El cautiverio no es solo la falta de comida en la mesa o la medicina en el hospital. Eso duele, claro que duele, pero es el golpe visible. El cautiverio real es la losa invisible sobre la curiosidad, es el miedo internalizado que te hace bajar la voz sin que nadie te lo pida, es creer que el mundo termina donde dice el periódico oficial. Es un adoctrinamiento tan profundo que el lenguaje de la disidencia suena a ruido extranjero, a un idioma incomprensible y, lo peor, peligroso. ¿Para qué quieres derechos si nunca los tuviste? Es como explicarle los colores a quien nació ciego.

La libertad va a llegar, no tengan dudas

Por eso, la insistencia de la diáspora, aunque bienintencionada, a menudo choca contra un muro de incomprensión mutua. Desde fuera, exigen un acto de valor heroico. Desde dentro, lo que se percibe es una invitación a un suicidio colectivo sin la promesa cierta de una vida mejor. No es cobardía. Es la lógica del sobreviviente: cuando tu única referencia es la jaula, salir de ella no es libertad, es adentrarse en un territorio desconocido y aterrador lleno de depredadores.
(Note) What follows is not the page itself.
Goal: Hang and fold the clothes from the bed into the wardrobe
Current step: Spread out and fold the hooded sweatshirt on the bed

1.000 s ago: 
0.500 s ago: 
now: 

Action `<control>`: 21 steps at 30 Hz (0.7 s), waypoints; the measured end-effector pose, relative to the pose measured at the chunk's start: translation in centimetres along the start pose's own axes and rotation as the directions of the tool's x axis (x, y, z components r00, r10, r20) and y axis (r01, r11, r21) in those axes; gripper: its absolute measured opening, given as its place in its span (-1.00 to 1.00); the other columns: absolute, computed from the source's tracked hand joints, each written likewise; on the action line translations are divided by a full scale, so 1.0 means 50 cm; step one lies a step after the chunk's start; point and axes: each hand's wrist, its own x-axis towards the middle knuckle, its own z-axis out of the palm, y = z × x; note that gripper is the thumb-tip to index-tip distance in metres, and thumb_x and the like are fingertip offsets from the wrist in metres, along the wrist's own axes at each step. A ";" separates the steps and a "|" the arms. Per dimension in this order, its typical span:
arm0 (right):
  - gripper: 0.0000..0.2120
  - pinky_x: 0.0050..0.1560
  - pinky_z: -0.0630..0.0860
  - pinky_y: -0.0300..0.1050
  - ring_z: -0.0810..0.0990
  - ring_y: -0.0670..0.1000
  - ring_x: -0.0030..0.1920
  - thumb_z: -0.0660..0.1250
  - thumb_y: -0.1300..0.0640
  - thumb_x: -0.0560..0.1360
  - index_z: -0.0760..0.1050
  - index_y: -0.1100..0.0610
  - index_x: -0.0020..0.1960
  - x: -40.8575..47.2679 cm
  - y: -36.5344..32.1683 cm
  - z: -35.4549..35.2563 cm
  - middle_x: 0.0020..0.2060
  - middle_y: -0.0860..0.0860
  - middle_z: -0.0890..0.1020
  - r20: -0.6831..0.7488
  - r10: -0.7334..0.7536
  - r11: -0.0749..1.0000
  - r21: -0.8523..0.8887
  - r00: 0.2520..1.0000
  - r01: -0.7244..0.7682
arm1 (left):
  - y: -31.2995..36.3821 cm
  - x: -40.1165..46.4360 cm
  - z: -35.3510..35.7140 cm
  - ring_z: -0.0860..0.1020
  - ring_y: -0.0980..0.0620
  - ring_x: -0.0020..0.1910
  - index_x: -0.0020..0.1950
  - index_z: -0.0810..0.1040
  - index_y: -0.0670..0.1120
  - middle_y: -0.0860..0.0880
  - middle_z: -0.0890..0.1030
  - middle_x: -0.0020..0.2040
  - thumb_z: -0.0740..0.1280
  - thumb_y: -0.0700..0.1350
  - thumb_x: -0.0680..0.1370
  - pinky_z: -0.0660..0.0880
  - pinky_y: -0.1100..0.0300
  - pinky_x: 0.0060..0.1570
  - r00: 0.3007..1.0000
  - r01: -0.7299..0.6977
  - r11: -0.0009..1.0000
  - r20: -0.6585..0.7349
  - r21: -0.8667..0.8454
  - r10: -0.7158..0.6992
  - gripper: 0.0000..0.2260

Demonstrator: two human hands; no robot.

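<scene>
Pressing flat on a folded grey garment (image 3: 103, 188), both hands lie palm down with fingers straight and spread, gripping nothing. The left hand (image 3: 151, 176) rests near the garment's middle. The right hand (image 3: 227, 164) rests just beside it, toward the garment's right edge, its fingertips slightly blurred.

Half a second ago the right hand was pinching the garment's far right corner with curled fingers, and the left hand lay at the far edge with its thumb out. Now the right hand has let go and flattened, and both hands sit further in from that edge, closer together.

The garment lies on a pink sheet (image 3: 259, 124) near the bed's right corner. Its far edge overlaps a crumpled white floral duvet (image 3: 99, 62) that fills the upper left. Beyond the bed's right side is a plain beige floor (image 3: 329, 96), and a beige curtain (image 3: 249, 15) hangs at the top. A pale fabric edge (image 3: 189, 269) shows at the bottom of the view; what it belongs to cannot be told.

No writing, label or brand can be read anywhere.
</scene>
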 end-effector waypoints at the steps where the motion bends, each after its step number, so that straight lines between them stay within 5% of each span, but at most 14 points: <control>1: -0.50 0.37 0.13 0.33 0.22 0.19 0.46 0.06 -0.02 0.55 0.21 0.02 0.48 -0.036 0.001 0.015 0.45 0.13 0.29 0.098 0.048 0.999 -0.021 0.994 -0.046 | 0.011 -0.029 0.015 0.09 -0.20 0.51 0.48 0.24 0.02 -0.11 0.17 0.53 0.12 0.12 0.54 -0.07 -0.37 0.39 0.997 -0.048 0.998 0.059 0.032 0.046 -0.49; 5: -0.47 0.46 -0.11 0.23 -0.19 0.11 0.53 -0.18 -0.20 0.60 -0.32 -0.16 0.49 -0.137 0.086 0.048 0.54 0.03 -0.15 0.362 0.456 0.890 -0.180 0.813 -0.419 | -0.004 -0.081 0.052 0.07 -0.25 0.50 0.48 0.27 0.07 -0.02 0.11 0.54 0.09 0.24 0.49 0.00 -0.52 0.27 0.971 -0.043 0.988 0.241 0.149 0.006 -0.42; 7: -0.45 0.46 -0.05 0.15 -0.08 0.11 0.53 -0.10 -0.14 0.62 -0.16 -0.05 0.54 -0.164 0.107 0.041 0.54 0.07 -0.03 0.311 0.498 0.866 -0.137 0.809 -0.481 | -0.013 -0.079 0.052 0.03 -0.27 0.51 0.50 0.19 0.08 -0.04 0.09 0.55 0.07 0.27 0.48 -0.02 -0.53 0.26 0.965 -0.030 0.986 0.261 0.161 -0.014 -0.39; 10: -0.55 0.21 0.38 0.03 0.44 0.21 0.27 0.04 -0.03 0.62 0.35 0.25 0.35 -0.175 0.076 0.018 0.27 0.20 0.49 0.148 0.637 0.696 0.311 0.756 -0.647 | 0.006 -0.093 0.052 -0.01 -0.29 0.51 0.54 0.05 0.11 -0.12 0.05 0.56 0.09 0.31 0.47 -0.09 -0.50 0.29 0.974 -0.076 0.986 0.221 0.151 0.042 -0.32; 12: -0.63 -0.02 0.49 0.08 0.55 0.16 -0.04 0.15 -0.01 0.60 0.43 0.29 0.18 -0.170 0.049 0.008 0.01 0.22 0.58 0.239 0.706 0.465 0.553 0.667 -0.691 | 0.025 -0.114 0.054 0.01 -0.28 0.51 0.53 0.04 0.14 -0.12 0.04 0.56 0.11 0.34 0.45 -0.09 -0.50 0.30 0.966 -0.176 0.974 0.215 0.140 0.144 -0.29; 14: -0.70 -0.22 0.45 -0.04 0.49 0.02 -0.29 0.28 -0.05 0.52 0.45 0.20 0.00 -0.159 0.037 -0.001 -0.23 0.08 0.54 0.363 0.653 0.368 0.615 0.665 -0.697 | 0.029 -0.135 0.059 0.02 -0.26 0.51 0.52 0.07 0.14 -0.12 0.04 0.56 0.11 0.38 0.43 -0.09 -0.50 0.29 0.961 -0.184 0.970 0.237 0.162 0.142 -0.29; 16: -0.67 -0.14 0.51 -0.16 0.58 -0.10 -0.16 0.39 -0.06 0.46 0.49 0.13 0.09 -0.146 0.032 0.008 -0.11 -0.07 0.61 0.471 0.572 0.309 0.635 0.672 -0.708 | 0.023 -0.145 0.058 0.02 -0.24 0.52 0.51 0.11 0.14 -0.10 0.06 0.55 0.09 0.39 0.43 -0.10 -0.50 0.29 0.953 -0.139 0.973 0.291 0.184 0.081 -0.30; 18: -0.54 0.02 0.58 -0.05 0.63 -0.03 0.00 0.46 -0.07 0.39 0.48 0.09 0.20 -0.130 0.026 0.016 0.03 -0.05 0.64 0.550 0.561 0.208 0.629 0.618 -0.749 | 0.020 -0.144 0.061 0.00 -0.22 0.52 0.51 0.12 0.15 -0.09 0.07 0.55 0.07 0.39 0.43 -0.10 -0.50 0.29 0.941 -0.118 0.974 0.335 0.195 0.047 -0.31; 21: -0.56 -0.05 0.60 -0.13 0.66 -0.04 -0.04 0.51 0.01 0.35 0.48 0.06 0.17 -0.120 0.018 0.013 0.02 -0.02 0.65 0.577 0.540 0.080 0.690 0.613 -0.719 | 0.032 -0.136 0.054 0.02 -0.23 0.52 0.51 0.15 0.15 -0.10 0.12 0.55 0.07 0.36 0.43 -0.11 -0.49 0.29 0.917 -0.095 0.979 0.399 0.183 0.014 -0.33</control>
Prefieres la seguridad miserable de lo conocido, a la incertidumbre mortal de lo ajeno.

Pero no todo está perdido. Aunque el gen de la libertad no exista, la semilla de la dignidad sí. Y esa, aunque enterrada bajo capas y capas de miedo y propaganda, sigue viva. Brota en los artistas independientes que pintan lo prohibido, en los periodistas valientes que escriben en redes marginales, en la gente común que comparte una noticia no oficializada con un susurro. Es una resistencia silenciosa, una erosión lenta pero constante. No es el vuelo repentino del pájaro, sino el lento y terco trabajo de la raíz que busca agua y va agrietando la piedra desde dentro.

Y llegará el día. Llegará el día en que la piedra, minada por tantas raíces, ceda. No será necesariamente un estallido, quizás sea un colapso silencioso. Cuando esa generación que solo conoció la sombra descubra, a través de una grieta, un destello de luz, algo se le removerá por dentro. Entonces, el concepto abstracto de “libertad” se hará carne en el deseo concreto de tener, de ser, de hablar, de soñar sin permiso. Será el despertar de un instinto que creían muerto. Y Cuba, al fin, respirará hondo, se sacudirá el polvo de más de seis décadas y caminará, tambaleante pero firme, hacia el futuro que siempre debió ser suyo. Libre, al fin, de tanto peso inútil.